Но и попав к покойнику, перво-наперво окидывали любопытным взглядом помещение, обстановку, а потом уж, мельком взглянув на преставившегося, подводили глаза под лоб, степенно крестились.
Комната пропахла сладковато-удушливым запахом херувимского ладана. Люди переминались с ноги на ногу, перешептывались, качали головами. Задние поднимались на носки. Цепкие крестьянские глаза схватывали каждую мелочь. Часы остановлены — правильно, по обычаю. А вот что касаемо самих часов — таких мужики отродясь не видывали: под стеклом, с двумя большими сияющими маятниками. Зеркало закрыто — тоже верно, по-христиански. Плохо, что простыня накинута. Надо бы чем-нибудь темным. Граммофон следовало бы убрать на такой случай. Не иначе пыль в глаза пускают. И так известно всем, что этот граммофон — один-разъединственный на весь Крутой Яр.
Как живой лежал Авдей. Да и то сказать — ни дня не болел. Будто соснул на какой часок, а перед тем крепко поругался. Серьезный, сосредоточенный лежал. И крест в руке, как палка. Вот-вот проснется и начнет дубасить.
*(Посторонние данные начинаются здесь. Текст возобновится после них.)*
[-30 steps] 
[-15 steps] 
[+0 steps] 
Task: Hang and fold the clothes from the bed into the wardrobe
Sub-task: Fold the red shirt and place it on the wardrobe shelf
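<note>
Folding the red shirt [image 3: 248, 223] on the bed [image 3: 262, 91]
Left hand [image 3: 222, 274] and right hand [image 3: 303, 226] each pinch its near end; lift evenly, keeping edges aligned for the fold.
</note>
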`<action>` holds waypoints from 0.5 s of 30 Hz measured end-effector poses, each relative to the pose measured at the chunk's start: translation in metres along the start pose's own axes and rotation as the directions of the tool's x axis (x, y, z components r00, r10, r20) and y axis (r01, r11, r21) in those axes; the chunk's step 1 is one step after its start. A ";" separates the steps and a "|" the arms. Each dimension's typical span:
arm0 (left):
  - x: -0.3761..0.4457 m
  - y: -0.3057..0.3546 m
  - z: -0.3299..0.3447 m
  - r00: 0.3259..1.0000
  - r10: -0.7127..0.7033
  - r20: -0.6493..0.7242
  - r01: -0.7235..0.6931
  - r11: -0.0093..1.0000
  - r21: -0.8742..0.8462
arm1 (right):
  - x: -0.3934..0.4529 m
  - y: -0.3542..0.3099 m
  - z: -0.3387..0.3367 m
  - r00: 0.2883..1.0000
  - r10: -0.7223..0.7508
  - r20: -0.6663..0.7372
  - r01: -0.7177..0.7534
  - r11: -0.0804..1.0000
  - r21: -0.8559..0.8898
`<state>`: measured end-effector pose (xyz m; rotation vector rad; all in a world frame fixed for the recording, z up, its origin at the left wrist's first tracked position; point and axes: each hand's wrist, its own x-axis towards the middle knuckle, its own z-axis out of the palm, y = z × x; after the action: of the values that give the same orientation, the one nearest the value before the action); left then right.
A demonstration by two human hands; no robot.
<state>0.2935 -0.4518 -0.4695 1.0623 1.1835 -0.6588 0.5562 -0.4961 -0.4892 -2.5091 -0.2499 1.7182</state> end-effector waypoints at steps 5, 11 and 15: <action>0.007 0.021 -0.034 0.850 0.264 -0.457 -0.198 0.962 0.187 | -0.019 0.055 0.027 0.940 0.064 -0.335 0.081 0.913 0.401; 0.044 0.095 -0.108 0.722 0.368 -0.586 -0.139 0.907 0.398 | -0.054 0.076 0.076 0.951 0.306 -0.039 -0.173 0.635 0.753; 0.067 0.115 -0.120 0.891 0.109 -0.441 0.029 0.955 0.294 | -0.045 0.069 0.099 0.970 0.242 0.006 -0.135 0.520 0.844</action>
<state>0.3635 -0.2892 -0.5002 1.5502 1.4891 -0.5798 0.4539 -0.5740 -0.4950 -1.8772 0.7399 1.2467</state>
Но отбушевал свое Авдей. Старая Марфа нет-нет и махнет над его лицом веточкой вербы, отгоняя назойливых мух.
Рядом с Марфой сидела Парася — невероятно толстая, отечная баба. Убогая. Как-то давно мужик покинул ее с двумя детьми. Она и тронулась умом. Детишек у нее отобрали, в приют передали. С тех пор и осталось за ней это девичье имя — Парася. Стар или мал — все так кличут. Живет она одна. То там накормят ее, то в другом месте. Ни одних похорон не пропускает. За поминальный стол первой садится. Кое-что из одежды, которая после покойника остается, по обычаю раздают нищим, убогим. Парася тут как тут. В том и ходит, что люди дадут.
И к Пыжовым Парася заявилась пораньше. Сидела тихо, терпеливо. Тупо смотрела на Авдея.
Двери в доме Пыжовых раскрыты настежь. Во дворе тоже полно народа, на улице. Мужики отдельно. Бабы себе. Стояли группами, разговаривали. Не столько о покойнике говорили, сколько о своих житейских делах. Да и пришли они сюда не потому, что уважали усопшего. Просто испокон веков здесь так ведется. А если похороны в воскресенье, тем более — божий день. Пришел проводить покойника — имеешь полное право на поминки оставаться, дармовой стакан самогонки выпить.
В тени забора на гладкой, отполированной штанами сухой колодине сидел Иван Пыжов. Впервые за много лет он переступил порог этого ненавистного дома. Взглянул на мертвого брата, припомнил смерть отца, стычку с Авдеем... И не было в его душе жалости к усопшему, не было сострадания. Сидел, дымил самосадом, прислушивался к разговору мужиков.
— А ежели не зажелаю коллективизироваться?! — говорил Кондрат Юдин, мужик невзрачный, похожий на сушеного ерша. Лицо у него маленькое, но приметное, живое. Бороденка — три волосины в два ряда. Из-под лопнувшего лакированного козырька ветхого картуза шильцами кололись мышиные глазки. Портки на нем все в заплатах. Ситцевая рубаха из женкиной вылинявшей кофты переделана. На ногах стоптанные, порыжевшие от времени сапоги с отвороченными — для форса — голенищами. Это, наверное, глядя на Кондрата, было сказано: «Голь перекатная. Безлошадным числился Кондрат в списках незаможников, и бескоровным. А землей владеет. Землю новая власть дала. И заважничал Кондрат, хозяином себя почувствовал. — Вот не зажелаю — и все тут, — кипятился.